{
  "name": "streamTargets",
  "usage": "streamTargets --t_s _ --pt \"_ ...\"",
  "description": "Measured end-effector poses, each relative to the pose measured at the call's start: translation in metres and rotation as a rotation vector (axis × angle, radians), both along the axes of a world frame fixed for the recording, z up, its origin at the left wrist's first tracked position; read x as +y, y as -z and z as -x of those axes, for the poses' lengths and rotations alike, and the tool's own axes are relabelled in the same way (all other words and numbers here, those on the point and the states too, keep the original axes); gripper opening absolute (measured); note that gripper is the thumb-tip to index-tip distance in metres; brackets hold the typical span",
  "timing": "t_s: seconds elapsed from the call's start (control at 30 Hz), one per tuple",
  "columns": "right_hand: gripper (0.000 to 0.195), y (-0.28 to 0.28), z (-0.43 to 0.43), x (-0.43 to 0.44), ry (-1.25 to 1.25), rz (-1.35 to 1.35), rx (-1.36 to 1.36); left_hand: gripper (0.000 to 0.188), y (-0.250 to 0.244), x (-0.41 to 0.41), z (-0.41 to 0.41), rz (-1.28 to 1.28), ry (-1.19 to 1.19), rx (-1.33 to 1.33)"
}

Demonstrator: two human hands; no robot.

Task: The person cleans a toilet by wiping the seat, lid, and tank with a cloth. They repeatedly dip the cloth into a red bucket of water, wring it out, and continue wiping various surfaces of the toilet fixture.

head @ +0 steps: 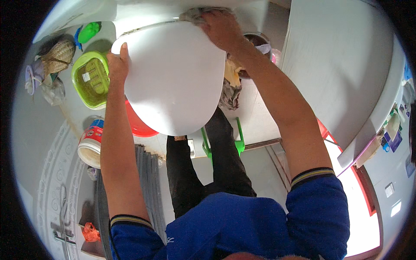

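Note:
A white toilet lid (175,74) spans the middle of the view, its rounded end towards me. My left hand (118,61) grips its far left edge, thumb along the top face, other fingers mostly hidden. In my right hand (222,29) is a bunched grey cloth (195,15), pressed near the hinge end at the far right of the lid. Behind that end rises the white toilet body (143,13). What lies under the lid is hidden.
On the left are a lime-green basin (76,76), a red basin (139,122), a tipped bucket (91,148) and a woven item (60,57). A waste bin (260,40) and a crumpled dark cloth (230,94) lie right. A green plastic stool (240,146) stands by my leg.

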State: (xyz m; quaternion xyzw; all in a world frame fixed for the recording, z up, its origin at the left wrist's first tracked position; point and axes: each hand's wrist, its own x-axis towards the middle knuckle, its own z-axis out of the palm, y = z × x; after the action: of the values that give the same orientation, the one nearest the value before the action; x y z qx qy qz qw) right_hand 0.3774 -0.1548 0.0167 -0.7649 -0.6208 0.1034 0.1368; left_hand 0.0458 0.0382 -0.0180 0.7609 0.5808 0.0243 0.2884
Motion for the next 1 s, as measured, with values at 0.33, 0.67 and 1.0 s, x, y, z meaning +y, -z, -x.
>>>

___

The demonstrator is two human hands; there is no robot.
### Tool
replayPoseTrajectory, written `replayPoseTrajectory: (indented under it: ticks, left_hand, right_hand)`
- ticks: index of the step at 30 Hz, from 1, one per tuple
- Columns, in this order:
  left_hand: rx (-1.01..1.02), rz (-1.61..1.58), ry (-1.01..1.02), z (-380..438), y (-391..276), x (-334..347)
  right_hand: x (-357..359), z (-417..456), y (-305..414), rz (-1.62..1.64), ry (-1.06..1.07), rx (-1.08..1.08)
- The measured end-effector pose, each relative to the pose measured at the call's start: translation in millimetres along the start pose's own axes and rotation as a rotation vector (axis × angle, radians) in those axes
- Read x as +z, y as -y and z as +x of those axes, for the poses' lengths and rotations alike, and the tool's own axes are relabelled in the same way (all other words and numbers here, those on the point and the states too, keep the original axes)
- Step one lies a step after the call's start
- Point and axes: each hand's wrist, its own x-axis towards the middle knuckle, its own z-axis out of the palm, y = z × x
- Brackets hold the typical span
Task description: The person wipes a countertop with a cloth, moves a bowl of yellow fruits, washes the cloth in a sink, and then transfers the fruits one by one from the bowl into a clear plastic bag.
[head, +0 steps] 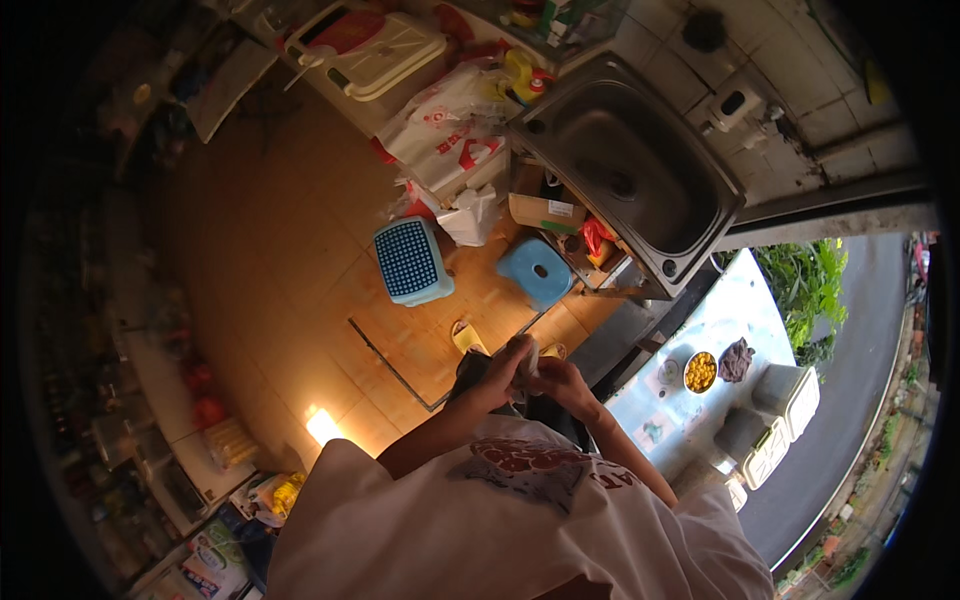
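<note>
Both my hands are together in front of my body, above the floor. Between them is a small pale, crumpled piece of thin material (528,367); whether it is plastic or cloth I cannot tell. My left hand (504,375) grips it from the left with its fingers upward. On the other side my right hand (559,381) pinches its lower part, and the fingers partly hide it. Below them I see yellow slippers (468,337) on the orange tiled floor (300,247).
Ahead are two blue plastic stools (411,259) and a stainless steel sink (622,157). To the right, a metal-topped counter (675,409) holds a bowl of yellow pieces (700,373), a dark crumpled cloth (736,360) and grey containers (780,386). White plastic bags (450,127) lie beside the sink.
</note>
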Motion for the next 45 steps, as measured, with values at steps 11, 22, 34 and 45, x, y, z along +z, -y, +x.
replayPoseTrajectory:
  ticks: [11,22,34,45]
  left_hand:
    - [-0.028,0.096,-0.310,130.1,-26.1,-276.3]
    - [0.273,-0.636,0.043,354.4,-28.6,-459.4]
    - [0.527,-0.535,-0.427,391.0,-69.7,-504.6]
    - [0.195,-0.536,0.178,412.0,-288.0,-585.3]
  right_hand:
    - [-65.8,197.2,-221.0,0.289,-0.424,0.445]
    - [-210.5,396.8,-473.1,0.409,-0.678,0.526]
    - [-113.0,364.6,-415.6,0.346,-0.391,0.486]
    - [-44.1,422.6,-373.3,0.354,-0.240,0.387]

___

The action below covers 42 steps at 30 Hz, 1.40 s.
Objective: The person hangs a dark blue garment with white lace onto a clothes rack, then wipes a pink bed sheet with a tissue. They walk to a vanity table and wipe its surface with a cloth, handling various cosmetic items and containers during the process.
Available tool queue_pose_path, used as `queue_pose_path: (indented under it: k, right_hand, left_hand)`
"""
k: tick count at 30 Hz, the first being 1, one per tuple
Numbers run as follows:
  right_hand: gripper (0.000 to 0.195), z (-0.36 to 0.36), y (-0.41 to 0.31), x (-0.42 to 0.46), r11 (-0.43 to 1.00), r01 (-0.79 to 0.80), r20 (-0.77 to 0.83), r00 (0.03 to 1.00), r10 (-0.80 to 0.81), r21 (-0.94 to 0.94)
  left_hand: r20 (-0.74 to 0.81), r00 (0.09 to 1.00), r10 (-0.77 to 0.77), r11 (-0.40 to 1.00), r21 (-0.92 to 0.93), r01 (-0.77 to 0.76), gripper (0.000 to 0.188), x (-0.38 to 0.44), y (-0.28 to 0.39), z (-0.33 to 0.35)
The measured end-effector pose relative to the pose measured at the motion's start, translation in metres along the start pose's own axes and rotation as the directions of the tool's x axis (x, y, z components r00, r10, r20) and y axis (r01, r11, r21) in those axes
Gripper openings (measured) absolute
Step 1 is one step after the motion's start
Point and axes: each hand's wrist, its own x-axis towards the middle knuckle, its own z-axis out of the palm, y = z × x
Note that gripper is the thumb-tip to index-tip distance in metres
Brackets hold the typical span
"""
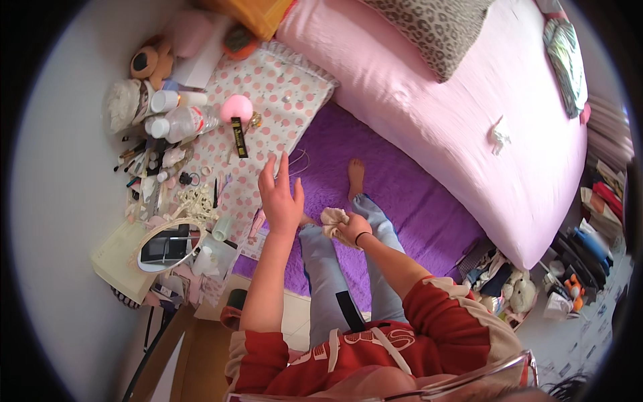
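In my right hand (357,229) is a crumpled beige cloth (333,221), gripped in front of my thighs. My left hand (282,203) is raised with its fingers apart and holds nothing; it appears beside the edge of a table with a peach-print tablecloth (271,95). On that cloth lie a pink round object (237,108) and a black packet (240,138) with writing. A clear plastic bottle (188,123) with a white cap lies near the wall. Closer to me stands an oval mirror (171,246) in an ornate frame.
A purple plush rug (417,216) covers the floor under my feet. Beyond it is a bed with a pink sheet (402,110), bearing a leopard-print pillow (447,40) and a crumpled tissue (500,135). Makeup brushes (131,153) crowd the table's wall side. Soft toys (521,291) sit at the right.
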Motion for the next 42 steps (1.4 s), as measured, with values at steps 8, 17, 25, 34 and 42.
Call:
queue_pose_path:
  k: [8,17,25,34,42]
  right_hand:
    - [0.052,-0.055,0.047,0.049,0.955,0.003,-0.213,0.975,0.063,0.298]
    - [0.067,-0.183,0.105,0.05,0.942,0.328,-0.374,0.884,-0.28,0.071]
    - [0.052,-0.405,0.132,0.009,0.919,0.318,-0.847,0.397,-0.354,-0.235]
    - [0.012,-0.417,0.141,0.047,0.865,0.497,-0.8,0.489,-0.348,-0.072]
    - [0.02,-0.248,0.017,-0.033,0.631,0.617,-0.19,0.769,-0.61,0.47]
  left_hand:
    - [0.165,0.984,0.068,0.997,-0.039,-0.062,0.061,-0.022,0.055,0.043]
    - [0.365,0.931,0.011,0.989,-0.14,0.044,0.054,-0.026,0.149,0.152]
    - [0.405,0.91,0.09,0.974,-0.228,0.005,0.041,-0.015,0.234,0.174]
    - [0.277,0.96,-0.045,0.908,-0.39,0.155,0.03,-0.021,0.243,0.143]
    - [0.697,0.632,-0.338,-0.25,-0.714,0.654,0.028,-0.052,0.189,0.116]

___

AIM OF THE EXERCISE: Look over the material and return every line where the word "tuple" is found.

RESPONSE TO THIS TASK:
  "timing": "t_s: seconds elapsed from the call's start (control at 30 Hz), one per tuple",
- ticks: index of the step at 30 Hz, from 1, one per tuple
k: tick count at 30 Hz, the first being 1, one per tuple

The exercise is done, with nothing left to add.